=== Problem statement ===
Write out every entry exactly as it stands.

=== Supplied entries ===

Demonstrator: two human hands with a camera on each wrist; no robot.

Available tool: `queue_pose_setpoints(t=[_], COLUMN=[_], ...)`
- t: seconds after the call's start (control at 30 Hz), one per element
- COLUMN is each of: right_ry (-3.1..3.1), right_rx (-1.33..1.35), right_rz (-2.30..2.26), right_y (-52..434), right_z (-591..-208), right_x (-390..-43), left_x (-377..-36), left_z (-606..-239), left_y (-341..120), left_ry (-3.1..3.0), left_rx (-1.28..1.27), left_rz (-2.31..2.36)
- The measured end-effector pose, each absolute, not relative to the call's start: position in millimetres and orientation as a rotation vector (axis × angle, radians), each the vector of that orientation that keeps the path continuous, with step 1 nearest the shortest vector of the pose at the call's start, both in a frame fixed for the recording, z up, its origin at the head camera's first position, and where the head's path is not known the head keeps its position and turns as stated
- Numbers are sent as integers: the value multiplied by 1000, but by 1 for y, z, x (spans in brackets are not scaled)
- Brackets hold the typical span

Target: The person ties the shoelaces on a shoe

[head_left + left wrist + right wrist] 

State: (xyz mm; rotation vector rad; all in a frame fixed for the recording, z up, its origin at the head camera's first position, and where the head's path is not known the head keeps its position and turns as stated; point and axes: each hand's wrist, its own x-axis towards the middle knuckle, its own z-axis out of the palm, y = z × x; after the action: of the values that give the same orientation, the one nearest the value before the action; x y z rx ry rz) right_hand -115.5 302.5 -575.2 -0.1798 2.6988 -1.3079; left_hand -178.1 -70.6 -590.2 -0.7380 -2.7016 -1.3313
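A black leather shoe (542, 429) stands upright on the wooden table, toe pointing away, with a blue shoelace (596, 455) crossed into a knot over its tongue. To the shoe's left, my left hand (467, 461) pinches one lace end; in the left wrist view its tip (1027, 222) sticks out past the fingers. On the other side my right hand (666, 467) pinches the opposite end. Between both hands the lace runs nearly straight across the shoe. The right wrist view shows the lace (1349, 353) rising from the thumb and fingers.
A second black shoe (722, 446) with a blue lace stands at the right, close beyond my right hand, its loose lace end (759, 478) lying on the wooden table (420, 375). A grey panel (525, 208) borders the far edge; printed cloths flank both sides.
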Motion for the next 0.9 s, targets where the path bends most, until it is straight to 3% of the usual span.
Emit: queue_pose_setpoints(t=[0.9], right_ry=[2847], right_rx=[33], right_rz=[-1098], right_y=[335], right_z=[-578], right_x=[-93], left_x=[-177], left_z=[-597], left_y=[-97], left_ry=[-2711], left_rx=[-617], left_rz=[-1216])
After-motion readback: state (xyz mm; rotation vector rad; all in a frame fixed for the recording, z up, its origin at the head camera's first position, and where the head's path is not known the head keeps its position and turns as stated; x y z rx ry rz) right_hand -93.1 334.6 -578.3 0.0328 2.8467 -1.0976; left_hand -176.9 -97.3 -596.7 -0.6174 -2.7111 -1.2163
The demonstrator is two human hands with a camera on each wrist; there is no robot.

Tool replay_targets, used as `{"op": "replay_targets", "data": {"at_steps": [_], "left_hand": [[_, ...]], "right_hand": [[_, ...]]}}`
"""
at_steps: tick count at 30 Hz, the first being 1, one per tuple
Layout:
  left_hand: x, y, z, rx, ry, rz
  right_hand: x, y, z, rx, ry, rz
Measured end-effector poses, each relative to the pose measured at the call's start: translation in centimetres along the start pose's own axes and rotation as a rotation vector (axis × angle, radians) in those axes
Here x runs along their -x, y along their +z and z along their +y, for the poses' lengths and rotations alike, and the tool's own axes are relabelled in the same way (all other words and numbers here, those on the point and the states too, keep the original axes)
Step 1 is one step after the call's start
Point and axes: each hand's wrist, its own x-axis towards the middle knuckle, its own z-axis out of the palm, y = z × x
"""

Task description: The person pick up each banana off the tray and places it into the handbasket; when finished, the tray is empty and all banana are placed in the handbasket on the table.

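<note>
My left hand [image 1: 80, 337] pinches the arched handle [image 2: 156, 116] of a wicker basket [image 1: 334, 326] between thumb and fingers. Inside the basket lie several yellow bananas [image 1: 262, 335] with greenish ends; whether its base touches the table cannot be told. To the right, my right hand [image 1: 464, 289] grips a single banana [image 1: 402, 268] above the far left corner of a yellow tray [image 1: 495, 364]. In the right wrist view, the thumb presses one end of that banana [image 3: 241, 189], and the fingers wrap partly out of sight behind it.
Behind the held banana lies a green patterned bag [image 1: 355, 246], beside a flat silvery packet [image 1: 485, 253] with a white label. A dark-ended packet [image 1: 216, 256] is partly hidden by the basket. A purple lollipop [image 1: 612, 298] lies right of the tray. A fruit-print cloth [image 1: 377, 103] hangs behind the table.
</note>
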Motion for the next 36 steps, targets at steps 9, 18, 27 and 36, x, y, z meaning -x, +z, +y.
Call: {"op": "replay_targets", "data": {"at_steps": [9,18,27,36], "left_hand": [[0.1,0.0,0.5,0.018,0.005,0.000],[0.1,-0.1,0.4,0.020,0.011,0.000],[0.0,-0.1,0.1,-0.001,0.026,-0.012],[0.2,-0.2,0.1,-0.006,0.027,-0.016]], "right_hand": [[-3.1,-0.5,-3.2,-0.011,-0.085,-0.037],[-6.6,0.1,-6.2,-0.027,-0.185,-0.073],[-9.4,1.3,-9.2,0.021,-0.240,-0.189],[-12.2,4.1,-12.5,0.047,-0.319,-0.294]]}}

=== Written solution ===
Demonstrator: two human hands with a camera on each wrist; no robot.

Available tool: `queue_pose_setpoints(t=[_], COLUMN=[_], ...)`
- t: seconds after the call's start (control at 30 Hz), one per element
- COLUMN is each of: right_ry (-3.1..3.1), right_rx (-1.33..1.35), right_rz (-2.30..2.26), right_y (-52..434), right_z (-591..-208), right_x (-390..-43), left_x (-377..-36), left_z (-606..-239), left_y (-341..120), left_ry (-3.1..3.0), left_rx (-1.28..1.27), left_rz (-2.31..2.36)
- The measured end-effector pose, each absolute, not relative to the call's start: position in millimetres and orientation as a rotation vector (axis × angle, radians), each the vector of that orientation that keeps the path continuous, with step 1 nearest the shortest vector of the pose at the call's start, both in a frame fixed for the recording, z up, its origin at the head camera's first position, and where the head's path is not known the head keeps its position and turns as stated
- Numbers are sent as integers: the value multiplied by 1000, but by 1 for y, z, x (spans in brackets are not scaled)
- Brackets hold the typical span

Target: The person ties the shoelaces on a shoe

[head_left + left wrist + right wrist] 

State: (xyz mm; rotation vector rad; all in a frame fixed for the recording, z up, its origin at the head camera's first position, and where the head's path is not known the head keeps its position and turns as stated; point and axes: each hand's wrist, its own x-axis towards the middle knuckle, its own z-axis out of the palm, y = z × x; after the action: of the values that give the same orientation, the one nearest the value before the action; x y z rx ry rz) right_hand -115.5 302.5 -575.2 -0.1798 2.6988 -1.3079; left_hand -178.1 -70.6 -590.2 -0.7380 -2.7016 -1.3313
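A black leather shoe (542, 429) stands upright on the wooden table, toe pointing away, with a blue shoelace (596, 455) crossed into a knot over its tongue. To the shoe's left, my left hand (467, 461) pinches one lace end; in the left wrist view its tip (1027, 222) sticks out past the fingers. On the other side my right hand (666, 467) pinches the opposite end. Between both hands the lace runs nearly straight across the shoe. The right wrist view shows the lace (1349, 353) rising from the thumb and fingers.
A second black shoe (722, 446) with a blue lace stands at the right, close beyond my right hand, its loose lace end (759, 478) lying on the wooden table (420, 375). A grey panel (525, 208) borders the far edge; printed cloths flank both sides.
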Motion for the next 0.9 s, targets where the path bends most, until it is straight to 3% of the usual span.
Emit: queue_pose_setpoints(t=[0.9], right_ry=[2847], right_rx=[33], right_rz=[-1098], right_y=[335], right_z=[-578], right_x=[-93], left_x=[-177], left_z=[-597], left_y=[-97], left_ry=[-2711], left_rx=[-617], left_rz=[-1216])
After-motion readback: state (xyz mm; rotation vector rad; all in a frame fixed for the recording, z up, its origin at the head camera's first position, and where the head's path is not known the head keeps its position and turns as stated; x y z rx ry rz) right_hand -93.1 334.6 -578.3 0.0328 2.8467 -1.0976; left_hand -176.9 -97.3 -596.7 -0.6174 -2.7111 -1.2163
The demonstrator is two human hands with a camera on each wrist; there is no robot.

Tool replay_targets, used as `{"op": "replay_targets", "data": {"at_steps": [_], "left_hand": [[_, ...]], "right_hand": [[_, ...]]}}`
"""
at_steps: tick count at 30 Hz, the first being 1, one per tuple
Layout:
  left_hand: x, y, z, rx, ry, rz
  right_hand: x, y, z, rx, ry, rz
Measured end-effector poses, each relative to the pose measured at the call's start: translation in centimetres along the start pose's own axes and rotation as a rotation vector (axis × angle, radians) in those axes
Here x runs along their -x, y along their +z and z along their +y, for the poses' lengths and rotations alike, and the tool's own axes are relabelled in the same way (all other words and numbers here, those on the point and the states too, keep the original axes)
Step 1 is one step after the call's start
Point and axes: each hand's wrist, its own x-axis towards the middle knuckle, its own z-axis out of the palm, y = z × x
"""

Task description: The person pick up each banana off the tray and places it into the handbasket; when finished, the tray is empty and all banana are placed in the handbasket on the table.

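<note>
My left hand [image 1: 80, 337] pinches the arched handle [image 2: 156, 116] of a wicker basket [image 1: 334, 326] between thumb and fingers. Inside the basket lie several yellow bananas [image 1: 262, 335] with greenish ends; whether its base touches the table cannot be told. To the right, my right hand [image 1: 464, 289] grips a single banana [image 1: 402, 268] above the far left corner of a yellow tray [image 1: 495, 364]. In the right wrist view, the thumb presses one end of that banana [image 3: 241, 189], and the fingers wrap partly out of sight behind it.
Behind the held banana lies a green patterned bag [image 1: 355, 246], beside a flat silvery packet [image 1: 485, 253] with a white label. A dark-ended packet [image 1: 216, 256] is partly hidden by the basket. A purple lollipop [image 1: 612, 298] lies right of the tray. A fruit-print cloth [image 1: 377, 103] hangs behind the table.
</note>
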Motion for the next 36 steps, targets at steps 9, 18, 27 and 36, x, y, z meaning -x, +z, +y.
Call: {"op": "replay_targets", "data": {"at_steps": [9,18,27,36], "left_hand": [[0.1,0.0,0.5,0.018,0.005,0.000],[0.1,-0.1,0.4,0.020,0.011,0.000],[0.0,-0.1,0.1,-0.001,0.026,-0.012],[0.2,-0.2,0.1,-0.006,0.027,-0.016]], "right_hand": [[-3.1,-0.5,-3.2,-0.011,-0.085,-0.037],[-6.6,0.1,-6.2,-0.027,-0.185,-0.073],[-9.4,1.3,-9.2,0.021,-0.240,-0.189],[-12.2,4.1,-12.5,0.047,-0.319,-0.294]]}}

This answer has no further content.